● **Your goal**:
Copy out each line of the data below in which "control" appears.

Source records
····················

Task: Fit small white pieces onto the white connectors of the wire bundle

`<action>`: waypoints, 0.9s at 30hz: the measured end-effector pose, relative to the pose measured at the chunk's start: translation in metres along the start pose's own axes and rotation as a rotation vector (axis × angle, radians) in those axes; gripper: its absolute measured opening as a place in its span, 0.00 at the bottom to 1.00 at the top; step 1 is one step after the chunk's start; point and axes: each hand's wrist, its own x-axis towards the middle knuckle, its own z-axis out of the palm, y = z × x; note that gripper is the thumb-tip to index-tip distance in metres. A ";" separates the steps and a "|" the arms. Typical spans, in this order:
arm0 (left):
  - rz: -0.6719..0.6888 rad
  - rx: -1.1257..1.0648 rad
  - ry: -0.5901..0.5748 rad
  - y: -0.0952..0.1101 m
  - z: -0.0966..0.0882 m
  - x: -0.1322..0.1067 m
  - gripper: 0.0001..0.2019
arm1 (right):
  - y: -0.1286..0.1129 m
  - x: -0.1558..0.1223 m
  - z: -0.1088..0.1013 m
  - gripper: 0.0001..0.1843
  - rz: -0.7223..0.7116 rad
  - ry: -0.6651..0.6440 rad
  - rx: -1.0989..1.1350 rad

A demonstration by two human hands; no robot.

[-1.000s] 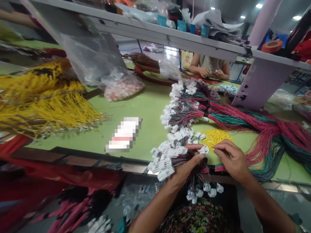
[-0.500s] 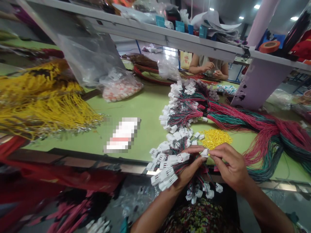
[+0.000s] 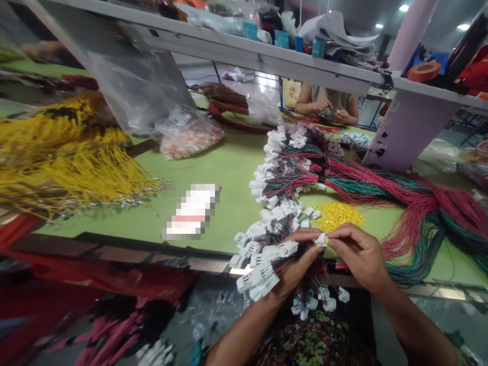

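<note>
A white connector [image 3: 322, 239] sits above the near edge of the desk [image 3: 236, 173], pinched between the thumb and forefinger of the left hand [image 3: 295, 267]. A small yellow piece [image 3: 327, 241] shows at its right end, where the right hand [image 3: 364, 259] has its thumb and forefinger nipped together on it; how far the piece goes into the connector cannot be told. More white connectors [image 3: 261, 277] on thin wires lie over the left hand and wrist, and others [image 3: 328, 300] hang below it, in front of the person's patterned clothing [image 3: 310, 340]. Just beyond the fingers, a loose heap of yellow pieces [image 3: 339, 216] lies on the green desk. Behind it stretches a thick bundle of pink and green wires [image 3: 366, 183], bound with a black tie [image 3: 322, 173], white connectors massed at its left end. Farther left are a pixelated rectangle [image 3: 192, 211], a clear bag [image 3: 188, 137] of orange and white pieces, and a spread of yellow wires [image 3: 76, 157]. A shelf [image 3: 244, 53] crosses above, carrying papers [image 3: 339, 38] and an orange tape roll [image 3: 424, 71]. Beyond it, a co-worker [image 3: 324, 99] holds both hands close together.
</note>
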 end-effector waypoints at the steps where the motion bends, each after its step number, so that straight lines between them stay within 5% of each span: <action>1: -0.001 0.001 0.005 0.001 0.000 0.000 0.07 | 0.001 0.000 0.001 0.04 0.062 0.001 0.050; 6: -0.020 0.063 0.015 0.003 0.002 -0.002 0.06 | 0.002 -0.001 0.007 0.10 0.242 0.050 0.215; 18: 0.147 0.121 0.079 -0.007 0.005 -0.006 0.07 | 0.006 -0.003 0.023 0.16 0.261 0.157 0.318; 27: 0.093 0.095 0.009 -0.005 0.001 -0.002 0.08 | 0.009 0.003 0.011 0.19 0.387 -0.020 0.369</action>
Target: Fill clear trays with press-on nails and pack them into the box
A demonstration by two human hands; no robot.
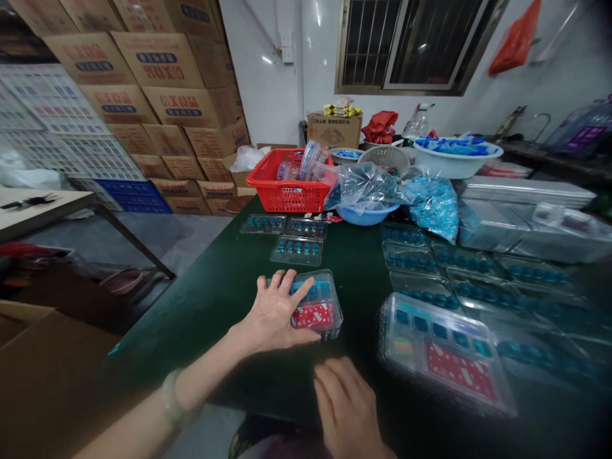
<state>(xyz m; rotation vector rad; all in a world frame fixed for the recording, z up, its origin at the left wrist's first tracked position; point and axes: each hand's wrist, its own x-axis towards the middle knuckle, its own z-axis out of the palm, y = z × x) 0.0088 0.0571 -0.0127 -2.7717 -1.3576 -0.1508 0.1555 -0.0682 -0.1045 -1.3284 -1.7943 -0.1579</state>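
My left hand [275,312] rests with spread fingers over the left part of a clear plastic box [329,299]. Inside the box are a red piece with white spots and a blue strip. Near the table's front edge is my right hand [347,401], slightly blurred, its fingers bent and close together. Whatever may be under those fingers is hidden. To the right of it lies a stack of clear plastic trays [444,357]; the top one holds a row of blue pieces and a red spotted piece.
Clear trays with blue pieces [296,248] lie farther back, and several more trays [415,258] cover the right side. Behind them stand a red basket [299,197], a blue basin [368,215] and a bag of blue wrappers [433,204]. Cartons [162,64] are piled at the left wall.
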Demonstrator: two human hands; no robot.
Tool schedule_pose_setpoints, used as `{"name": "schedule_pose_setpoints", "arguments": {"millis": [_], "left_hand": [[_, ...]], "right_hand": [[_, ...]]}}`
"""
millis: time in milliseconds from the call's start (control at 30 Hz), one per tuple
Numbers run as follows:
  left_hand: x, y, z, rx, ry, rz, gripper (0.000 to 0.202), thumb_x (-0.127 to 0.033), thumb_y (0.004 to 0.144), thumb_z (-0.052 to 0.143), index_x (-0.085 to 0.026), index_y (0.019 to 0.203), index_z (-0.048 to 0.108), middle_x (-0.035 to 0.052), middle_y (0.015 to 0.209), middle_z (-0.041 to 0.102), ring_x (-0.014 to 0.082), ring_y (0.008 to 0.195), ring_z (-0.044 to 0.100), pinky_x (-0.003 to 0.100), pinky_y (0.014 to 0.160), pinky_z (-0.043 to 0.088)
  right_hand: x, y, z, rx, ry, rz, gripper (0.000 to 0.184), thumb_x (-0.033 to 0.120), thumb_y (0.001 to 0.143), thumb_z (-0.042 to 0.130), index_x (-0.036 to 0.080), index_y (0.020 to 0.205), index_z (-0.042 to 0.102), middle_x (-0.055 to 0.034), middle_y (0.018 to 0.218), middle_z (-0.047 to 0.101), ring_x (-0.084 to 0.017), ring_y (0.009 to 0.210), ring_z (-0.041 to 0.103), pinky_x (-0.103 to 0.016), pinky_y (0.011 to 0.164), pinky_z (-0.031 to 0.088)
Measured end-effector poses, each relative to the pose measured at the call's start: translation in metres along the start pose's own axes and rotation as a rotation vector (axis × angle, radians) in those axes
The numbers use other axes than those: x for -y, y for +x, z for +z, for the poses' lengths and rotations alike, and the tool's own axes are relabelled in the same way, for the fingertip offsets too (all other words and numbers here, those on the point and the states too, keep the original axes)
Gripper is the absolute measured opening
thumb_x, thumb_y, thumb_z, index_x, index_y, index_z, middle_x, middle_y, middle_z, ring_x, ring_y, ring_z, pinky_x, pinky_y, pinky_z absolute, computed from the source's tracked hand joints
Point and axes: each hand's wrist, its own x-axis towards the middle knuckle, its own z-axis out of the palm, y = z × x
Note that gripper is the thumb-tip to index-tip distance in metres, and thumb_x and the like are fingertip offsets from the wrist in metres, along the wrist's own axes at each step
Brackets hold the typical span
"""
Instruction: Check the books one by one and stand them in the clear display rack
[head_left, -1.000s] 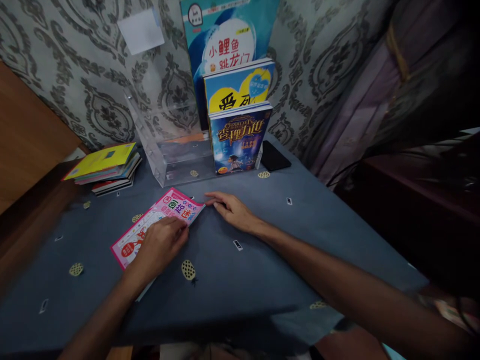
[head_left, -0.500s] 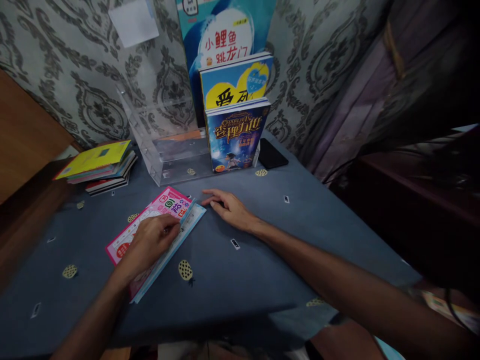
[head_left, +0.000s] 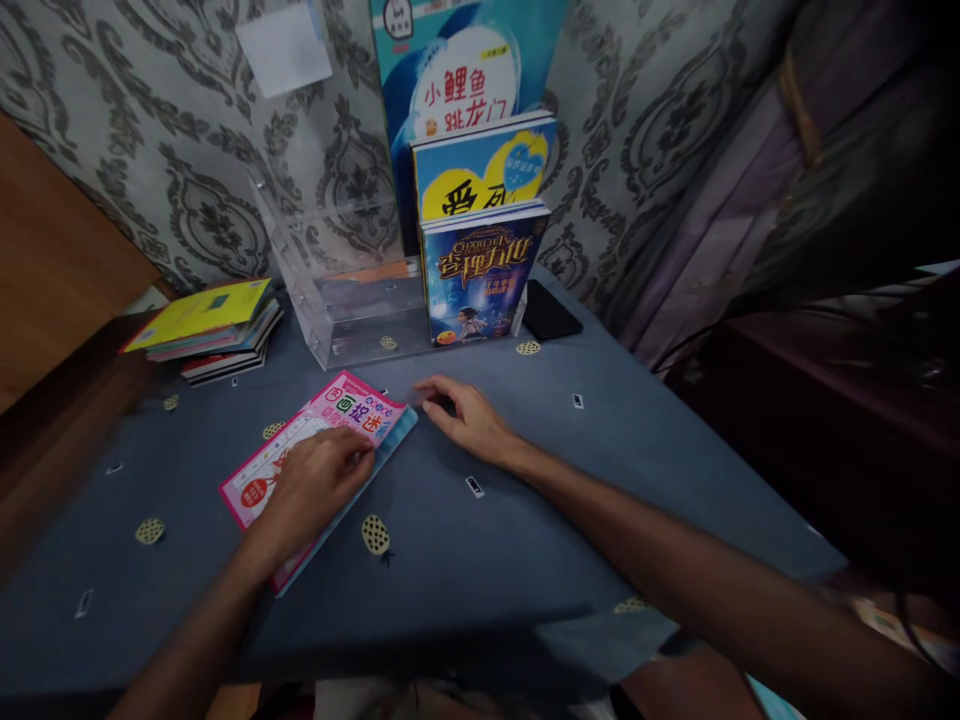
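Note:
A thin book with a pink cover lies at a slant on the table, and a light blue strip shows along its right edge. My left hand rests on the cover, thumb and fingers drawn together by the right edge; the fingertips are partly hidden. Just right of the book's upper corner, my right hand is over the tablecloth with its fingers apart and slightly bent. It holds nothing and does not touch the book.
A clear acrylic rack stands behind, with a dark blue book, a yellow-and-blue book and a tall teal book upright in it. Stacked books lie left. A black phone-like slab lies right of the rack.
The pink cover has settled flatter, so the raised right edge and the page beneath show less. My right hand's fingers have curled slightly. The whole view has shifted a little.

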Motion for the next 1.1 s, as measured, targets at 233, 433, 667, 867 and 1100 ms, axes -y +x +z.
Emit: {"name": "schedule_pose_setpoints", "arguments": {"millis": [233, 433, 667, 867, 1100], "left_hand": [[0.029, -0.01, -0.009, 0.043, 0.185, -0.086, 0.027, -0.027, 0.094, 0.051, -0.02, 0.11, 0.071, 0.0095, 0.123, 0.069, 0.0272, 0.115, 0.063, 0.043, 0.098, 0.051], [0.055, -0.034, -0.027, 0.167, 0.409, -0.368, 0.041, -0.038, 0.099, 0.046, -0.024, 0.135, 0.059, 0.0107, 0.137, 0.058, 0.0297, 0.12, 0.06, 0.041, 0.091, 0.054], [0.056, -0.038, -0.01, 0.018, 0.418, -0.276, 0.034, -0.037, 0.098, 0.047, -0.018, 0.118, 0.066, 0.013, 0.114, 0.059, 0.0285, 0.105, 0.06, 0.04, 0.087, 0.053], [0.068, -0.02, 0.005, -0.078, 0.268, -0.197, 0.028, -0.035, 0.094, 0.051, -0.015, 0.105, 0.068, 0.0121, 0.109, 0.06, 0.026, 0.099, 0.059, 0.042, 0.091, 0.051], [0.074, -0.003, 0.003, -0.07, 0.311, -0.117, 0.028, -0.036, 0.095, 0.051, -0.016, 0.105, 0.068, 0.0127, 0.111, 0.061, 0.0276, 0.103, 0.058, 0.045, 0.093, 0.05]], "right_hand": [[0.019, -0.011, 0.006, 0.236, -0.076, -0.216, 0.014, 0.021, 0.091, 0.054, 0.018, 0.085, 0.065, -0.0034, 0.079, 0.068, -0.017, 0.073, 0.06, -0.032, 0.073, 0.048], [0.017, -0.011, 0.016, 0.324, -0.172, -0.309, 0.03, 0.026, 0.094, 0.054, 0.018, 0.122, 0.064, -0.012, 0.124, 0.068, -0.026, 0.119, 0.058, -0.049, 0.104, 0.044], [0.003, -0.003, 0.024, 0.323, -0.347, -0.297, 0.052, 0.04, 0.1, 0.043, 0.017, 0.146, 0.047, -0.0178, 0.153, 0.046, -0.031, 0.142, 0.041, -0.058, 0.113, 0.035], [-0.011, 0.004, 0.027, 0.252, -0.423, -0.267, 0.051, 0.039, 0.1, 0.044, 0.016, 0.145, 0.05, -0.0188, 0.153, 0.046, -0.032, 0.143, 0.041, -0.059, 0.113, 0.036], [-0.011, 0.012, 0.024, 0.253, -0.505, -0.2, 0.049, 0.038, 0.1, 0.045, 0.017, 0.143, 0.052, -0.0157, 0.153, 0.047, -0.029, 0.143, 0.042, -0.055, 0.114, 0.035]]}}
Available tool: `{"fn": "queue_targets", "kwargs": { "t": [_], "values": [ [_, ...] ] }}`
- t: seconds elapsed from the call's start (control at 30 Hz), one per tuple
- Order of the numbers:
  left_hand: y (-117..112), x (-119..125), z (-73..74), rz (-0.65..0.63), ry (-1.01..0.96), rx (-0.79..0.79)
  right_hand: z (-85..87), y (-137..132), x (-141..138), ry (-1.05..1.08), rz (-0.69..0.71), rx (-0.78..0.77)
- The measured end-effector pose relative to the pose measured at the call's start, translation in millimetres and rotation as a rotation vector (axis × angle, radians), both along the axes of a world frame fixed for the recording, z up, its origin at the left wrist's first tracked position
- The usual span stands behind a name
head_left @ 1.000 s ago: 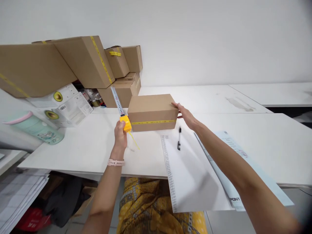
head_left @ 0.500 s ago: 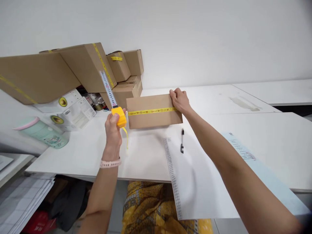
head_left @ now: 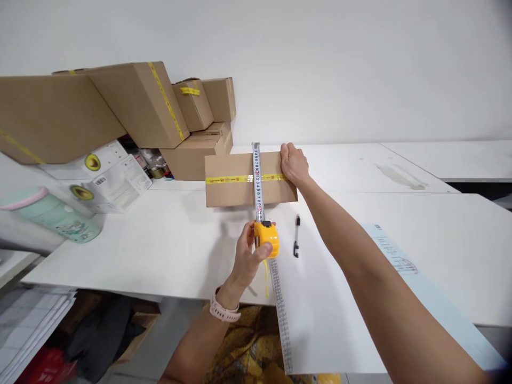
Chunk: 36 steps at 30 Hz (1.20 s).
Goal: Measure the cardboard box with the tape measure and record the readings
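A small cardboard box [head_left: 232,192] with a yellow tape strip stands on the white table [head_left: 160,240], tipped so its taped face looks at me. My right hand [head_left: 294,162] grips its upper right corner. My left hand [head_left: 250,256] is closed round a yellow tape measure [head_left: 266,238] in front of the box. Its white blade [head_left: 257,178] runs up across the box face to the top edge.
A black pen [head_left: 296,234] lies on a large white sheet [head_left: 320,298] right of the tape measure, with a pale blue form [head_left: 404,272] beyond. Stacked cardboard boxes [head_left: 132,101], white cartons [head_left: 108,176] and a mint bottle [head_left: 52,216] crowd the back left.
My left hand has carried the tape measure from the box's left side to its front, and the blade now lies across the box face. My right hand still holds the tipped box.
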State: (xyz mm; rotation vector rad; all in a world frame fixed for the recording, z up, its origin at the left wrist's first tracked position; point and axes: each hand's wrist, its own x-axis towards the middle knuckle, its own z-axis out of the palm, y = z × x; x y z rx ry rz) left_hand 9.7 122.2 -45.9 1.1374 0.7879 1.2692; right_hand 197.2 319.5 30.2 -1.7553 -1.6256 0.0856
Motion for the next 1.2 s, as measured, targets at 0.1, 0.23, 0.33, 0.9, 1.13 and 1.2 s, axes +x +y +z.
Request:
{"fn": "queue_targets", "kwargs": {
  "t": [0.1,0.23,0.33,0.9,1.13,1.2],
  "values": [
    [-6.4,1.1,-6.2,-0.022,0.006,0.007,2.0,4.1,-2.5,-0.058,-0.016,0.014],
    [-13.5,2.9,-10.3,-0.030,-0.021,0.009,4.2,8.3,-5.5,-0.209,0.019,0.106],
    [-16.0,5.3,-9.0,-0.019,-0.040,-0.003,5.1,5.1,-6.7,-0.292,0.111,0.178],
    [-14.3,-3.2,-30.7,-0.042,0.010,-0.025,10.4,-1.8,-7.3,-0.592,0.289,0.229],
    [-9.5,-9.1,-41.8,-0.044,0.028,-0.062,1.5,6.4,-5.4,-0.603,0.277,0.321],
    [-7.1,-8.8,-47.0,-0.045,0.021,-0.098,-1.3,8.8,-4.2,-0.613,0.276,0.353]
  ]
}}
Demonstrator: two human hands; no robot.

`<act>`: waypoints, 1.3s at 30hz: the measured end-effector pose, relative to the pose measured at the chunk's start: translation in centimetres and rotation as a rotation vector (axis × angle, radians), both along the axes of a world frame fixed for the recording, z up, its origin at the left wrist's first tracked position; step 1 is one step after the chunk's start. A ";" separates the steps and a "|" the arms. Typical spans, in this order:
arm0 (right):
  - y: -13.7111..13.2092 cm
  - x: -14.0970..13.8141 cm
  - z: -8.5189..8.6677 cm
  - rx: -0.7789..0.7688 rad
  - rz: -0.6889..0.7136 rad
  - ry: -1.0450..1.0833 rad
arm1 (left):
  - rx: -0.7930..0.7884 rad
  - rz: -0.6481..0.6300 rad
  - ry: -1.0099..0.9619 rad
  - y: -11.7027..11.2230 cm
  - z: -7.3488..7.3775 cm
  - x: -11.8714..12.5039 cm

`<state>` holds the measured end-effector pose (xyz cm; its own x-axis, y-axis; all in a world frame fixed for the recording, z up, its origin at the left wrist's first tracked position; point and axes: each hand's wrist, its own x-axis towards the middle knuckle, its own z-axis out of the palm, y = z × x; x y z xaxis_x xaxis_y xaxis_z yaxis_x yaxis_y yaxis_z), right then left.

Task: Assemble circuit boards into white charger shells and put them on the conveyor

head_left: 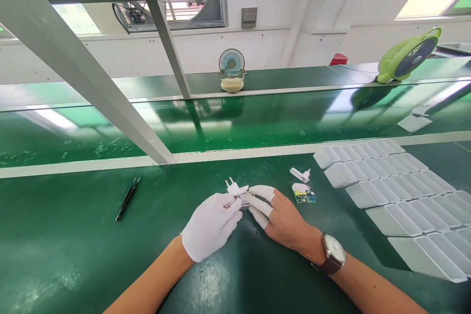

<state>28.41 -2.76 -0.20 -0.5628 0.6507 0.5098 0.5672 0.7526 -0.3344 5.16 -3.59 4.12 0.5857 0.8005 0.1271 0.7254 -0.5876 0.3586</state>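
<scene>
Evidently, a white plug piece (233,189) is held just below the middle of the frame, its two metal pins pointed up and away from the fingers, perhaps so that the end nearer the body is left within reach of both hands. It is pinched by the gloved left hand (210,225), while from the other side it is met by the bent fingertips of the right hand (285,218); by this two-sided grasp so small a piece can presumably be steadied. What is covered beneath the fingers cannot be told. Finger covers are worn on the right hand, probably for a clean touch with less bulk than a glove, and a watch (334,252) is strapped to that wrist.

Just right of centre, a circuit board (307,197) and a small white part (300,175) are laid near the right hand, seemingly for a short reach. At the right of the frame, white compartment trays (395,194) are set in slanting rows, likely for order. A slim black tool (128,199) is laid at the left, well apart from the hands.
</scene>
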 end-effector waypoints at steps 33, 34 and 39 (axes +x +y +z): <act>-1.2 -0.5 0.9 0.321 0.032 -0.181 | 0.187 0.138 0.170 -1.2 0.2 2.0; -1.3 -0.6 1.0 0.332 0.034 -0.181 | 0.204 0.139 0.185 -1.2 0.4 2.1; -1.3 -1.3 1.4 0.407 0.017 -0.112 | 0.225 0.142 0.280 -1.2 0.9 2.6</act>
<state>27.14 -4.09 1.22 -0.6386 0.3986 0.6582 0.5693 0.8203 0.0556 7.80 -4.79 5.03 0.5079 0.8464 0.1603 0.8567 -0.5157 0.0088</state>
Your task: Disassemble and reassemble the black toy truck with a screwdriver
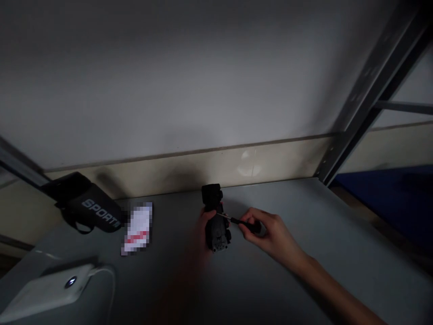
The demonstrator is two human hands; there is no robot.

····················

● **Task answer**:
millis: time in milliseconds from the call's start (control at 30 Hz), one per tuple
- t: seconds elapsed from the call's start (control at 30 Hz), one per tuple

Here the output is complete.